Николь вдруг стало так страшно, что она готова была закричать, заорать, просто завизжать от страха: режущая тишина снаружи и оглушительный крик паники, который звучит в ней, забивая все мысли. Она торопливо зажала себе рот руками, поскольку даже не знала, молчит она или действительно визжит и так сидела, рядом с ним, кусая собственные пальцы, рассматривая его лицо и, в ужасе, находя в нём признаки слабости, зависимости, бессилия. Она не привыкла видеть его таким. Вспомнилось, как Джеф занимался своими каждодневными упражнениями, то в сорочке с расстёгнутым воротником и подвёрнутыми рукавами, то полураздетый – казалось на его торсе работает каждая мышца.
Куда делась вся его сила? Она рассматривала его страдание и боль, мысленно увеличивая от страха каждый, самый маленький этот признак. Ей жутко было дотронуться до него. Он же уже умер!
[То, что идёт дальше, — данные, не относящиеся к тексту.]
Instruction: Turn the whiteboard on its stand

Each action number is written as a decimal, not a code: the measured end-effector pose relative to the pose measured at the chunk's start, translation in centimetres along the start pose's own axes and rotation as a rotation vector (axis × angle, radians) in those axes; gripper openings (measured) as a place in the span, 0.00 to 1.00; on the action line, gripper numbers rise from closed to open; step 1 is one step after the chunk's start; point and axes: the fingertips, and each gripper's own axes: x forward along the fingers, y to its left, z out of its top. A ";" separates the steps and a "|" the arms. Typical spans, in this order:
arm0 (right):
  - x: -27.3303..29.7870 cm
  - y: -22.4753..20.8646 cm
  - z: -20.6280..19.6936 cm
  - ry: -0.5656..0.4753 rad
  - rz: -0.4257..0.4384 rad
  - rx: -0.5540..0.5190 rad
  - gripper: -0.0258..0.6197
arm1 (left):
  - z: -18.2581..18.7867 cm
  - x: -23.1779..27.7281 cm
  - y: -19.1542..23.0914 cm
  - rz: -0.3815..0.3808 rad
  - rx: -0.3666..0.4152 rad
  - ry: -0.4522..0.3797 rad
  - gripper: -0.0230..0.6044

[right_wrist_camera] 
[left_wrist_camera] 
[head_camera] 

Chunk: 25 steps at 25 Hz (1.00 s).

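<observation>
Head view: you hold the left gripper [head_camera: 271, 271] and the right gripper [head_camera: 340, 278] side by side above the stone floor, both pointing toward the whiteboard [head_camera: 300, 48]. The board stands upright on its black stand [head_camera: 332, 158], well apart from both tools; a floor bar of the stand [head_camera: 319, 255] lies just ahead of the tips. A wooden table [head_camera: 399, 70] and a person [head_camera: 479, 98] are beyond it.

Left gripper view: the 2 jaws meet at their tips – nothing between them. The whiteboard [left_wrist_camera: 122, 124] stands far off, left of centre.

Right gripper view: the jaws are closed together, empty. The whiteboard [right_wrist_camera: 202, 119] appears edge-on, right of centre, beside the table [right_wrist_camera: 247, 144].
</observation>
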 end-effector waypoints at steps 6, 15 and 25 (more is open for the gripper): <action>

За него дышит электричество! Перевела торопливо глаза на маленький тёмный экран, где рисовала зелёные зигзаги круглая точка сигнального зайчика. Нет, он жив! Он жив! Пока этот зайчик скачет, а не вытянулся в сплошную линию – Джеф жив.
Она, стиснутая внутри своего ужаса, наблюдала как сиделки ухаживают за ним, проводила глазами судно с красноватым содержимым после того, как в него вставляли всевозможные трубочки. Такие огромные инструменты! Такие длинные! И их можно воткнуть в человека? Как это всё там помещается?! Ему же больно. Или не больно? Наверное, он очнулся бы от боли? Господи! И это Джеф! Её Джеф! Может, если она будет держать его ему будет легче? Николь с трудом заставила себя помочь сиделке, которая пришла с ножницами, чтобы просто состричь его волосы, покрытые коркой крови возле правого виска. Остричь Джефа?! Чтобы он стал ещё больше неузнаваемым?